Snaring is about all i do what would you like to no...


----------



## rifle6 (Jan 7, 2007)

do you have a pic of a typical bobcat snare set?


----------



## koondawg (Feb 13, 2007)

First, check your states regulations to see if you need a permit. Here in Missouri you have to. Also, here we cant use snares we have to use cable restraints. At first I didnt know the difference. But when I took the course I figured it out. A snare kills the animal and a cable restraint doesnt kill it.


----------



## Rich Cronk (Nov 8, 2007)

I went over to Missouri hunting and trapping site and read their rules on snaring. Sadly, the missouri Fish & Game have bent over backwards in an attempt to satisfy the animal rights movement. In truth, a snare is a snare is a snare. The term "cable restraint" is simply a sissy word for snare. I see that missouri has even gone so far as to require a special training school for those who wish to gain a snaring permit. "Cable restraint"? Hogwash in my opinion, but better than banning the snare completely I guess. Oh yes, I know about the spring loaded snare's but I wouldn't use em on dry land around here because of bird and **** dogs.


----------



## koondawg (Feb 13, 2007)

Yeah it is stupid to have to take a course, about all they talk about is illegal sets


----------



## chabla (Apr 21, 2007)

well snaring is a good trapping skill and it is very useful in a wilderness survival situation i get either 20-26 gauge stainless steel wire 26 is best for squirrels and rabbits 20 is good for ***** or foxs etc. i always have a couple of em in the bottom of my pack just in case heres a video of how to make em its not mine though






there are many different types of snares and its a fascinating subject pm me if you need more info


----------



## ND trapper (Nov 14, 2006)

brodash said:


> anybody do any snaring, was thinking about giving it a try any info would be good info


I see you are from North Dakota.
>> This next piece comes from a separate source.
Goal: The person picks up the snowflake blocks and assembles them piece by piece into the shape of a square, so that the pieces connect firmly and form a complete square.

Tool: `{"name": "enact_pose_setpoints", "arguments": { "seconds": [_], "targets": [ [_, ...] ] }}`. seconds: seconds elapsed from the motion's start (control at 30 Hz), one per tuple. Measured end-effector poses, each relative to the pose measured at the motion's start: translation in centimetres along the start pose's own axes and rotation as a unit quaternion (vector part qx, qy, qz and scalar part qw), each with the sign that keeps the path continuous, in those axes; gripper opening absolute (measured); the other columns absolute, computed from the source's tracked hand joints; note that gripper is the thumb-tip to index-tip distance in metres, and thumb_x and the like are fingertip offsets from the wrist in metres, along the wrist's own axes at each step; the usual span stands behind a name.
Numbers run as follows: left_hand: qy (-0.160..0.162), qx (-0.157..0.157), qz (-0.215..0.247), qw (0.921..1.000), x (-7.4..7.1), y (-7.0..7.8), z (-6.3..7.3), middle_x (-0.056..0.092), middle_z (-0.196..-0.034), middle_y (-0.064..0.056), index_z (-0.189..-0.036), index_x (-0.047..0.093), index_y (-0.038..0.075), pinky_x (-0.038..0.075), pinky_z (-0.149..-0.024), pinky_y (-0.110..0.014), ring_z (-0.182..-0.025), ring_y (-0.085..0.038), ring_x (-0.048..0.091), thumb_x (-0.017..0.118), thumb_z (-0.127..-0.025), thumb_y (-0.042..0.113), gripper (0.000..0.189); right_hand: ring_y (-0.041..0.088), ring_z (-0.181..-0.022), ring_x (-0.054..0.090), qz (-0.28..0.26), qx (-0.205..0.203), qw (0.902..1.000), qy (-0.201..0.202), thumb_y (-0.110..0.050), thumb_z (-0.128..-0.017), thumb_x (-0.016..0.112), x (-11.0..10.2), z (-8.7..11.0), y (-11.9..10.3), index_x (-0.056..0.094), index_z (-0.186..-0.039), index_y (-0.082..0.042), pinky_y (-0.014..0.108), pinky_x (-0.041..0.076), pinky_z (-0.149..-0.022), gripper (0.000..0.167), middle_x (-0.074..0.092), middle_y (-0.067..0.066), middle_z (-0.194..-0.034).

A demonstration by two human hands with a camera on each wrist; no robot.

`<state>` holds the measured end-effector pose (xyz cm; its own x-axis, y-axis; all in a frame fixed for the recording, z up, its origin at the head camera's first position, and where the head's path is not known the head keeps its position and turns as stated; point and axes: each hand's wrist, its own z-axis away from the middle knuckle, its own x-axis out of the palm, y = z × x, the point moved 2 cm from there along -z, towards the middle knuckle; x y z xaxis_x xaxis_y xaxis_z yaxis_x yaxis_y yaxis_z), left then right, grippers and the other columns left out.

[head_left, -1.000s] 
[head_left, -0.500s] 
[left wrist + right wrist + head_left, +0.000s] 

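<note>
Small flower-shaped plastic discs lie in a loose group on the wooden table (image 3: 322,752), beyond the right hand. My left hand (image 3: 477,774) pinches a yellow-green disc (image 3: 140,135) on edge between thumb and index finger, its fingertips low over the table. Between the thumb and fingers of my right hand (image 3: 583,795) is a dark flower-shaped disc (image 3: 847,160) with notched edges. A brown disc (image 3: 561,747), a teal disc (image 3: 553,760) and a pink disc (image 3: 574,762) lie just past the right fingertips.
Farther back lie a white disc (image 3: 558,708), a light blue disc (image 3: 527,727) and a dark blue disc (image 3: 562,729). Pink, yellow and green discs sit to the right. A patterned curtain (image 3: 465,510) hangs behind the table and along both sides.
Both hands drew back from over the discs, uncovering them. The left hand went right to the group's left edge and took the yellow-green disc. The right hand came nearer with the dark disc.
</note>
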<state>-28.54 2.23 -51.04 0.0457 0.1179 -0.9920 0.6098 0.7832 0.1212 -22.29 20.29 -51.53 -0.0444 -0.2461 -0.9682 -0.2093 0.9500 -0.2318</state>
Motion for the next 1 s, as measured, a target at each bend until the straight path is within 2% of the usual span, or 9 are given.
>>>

This is off the ND Game & Fish website and are for the 2007 season.

5. Cable Devices (Snares)
Cable devices are permitted on state wildlife management areas and federal waterfowl production areas after the close of small game seasons (January 6) through March 9, 2008. 
A metal or plastic tag must be attached to each cable device. This tag must display the trapper's name, address and telephone number. 
Relaxing cable devices are permitted. One stop must be affixed to each cable device on land to prevent the loop from opening to a diameter greater than 12 inches. 
Cable devices cannot be placed or set in the field prior to the opening date or remain set or placed in the field after the closing date of the cable device season for respective species. 
All cable devices must be affixed to an immovable object solidly attached to the ground. The use of drags is prohibited. 
Cable devices must be set so the bottom of the loop is no greater than 12 inches from the ground; or when the ground is snow covered, no greater than 12 inches above the bottom of an adult's footprint in the snow beneath the cable device with the full body weight on the foot. 
Cable devices must be constructed of single-strand (1x19) or multi-strand (7x7) or (7x19) carbon or stainless steel cable of 1/16-inch diameter or larger. 
Cable devices must possess a lock or breakaway device that has been tested to break or disassemble at no more than 350 pounds pull. Following is a list of commercially manufactured and available devices, locks or parts that have been tested and meet the requirements (as manufactured by the company): 1) Hopkin S-hook, 2) Gregerson leg snare and neck snare, 3) Kelly (Amberg), 4) Snare Shop ND lock and stop system, 5) Grawe's 12 gauge bullet lock snare with release, 6) Sullivan Breakaway S-hook. 
Those devices, locks or parts previously tested that have met the requirements, but are no longer commercially available, are still legal to use in North Dakota. 
Individuals who self-assemble cable devices from components must assume liability and responsibility for ensuring that devices, locks or parts break or disassemble at 350 pounds or less.

You can also check out the NDG&F furbear section for licences, dates, ect...

http://gf.nd.gov/regulations/furbearer/index.html


----------



## brodash (Oct 24, 2007)

thanks for the info now to get busy


----------